## Goal of the exercise
From the entries that follow, reproduce exactly and only the lines from the line with "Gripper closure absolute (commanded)" to the line with "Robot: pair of", endpoints included.

(Supplied material)

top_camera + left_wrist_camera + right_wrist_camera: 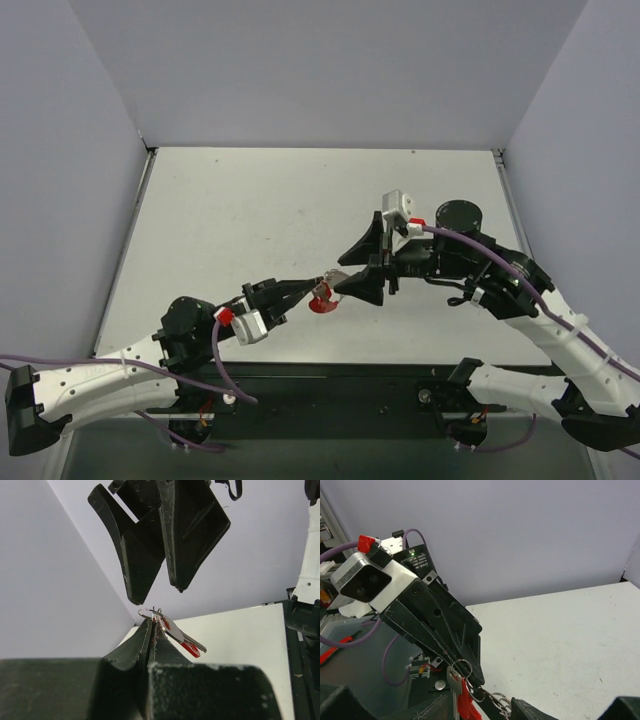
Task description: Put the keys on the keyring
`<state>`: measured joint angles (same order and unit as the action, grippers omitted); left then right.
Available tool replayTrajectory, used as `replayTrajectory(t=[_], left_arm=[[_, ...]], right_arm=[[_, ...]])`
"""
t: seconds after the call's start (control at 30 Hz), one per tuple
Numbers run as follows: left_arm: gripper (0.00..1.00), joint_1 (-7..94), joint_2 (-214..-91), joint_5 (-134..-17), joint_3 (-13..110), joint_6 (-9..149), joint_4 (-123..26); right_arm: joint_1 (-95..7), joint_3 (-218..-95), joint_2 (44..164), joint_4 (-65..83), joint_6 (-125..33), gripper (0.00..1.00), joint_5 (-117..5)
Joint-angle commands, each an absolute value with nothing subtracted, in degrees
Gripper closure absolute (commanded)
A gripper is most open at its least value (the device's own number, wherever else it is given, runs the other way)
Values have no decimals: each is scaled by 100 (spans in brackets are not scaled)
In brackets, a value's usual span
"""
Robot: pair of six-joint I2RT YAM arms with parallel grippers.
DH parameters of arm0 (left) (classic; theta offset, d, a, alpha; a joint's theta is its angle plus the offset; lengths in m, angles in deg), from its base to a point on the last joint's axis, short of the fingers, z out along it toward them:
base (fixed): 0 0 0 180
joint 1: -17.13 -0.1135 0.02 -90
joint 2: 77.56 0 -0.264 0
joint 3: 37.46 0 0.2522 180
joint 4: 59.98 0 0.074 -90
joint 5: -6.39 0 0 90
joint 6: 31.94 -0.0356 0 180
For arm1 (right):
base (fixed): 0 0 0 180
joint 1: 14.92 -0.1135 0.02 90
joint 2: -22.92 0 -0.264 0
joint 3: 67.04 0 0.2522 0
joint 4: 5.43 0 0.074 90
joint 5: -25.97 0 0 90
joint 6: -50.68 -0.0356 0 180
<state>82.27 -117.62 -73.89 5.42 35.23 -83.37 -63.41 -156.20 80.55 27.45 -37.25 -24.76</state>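
Note:
My left gripper (316,284) is shut on a thin silver ring (149,613) of the keyring, held above the table. A silver key (176,631) with a red piece (190,649) behind it hangs from that ring. In the right wrist view the ring (463,666), the key (453,682), the red piece (467,703) and a short chain of small rings (501,702) hang under the left gripper's fingers (445,625). My right gripper (340,275) is open, its fingers (145,555) spread just beyond the ring. Whether the chain touches a finger I cannot tell.
The grey table (300,200) has walls at the back and on both sides. Purple cables (500,255) run along both arms. The arm bases and a dark rail (330,385) stand at the near edge.

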Motion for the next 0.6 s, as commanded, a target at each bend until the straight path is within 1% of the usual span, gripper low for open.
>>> replayTrajectory(t=[0.0,0.1,0.2,0.37,0.47,0.57], left_arm=[[100,8234,-11685,-6963,873,3758,-8814],[100,8226,-11685,-6990,873,3872,-8946],[100,8226,-11720,-7007,917,4057,-8955],[100,8217,-11685,-7078,1048,4338,-8727],[100,8173,-11641,-7078,1101,4505,-8622],[100,8155,-11632,-7016,1136,4584,-8568]], right_arm=[[-6378,-15630,7821,2240,-3466,51,-2044],[-6387,-15621,7751,2187,-3510,58,-1921],[-6378,-15612,7715,2178,-3510,62,-1798],[-6370,-15499,7549,2178,-3413,62,-1473],[-6335,-15323,7443,2187,-2931,60,-1078],[-6334,-15138,7381,2169,-2657,60,-971]])
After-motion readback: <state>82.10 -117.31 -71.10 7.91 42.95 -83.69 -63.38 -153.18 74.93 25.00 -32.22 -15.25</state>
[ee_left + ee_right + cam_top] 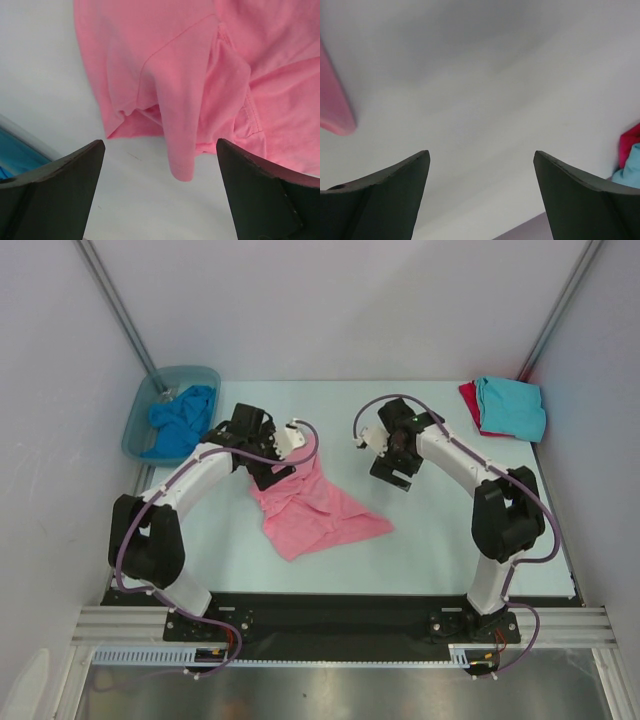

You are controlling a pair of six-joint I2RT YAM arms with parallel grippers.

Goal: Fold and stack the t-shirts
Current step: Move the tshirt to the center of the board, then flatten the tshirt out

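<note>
My left claw (pixel 160 145) is spread wide and grips nothing. It hangs over the far edge of the pink tee (pixel 315 510), with a sleeve lying between my fingers (pixel 65 175) in the wrist view. The pink tee lies rumpled and unfolded on the middle of the counter (pixel 430 540). My right claw (pixel 480 152) is also spread wide and empty, over bare counter just right of the pink tee and apart from it. In the far right corner the turquoise tee (pixel 512 405) lies on the red tee (pixel 468 397). The blue tee (pixel 180 422) sits bunched in the tub (pixel 137 420) at far left.
</note>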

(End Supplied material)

## Solution to this exercise
Gripper closure absolute (commanded)
A gripper is most open at its least value (the device's own number, wherever else it is given, runs the other way)
Values have no decimals: each is scaled by 100 (spans in brackets are not scaled)
In brackets, a value's usual span
"""
Robot: pair of six-joint I2RT YAM arms with parallel grippers.

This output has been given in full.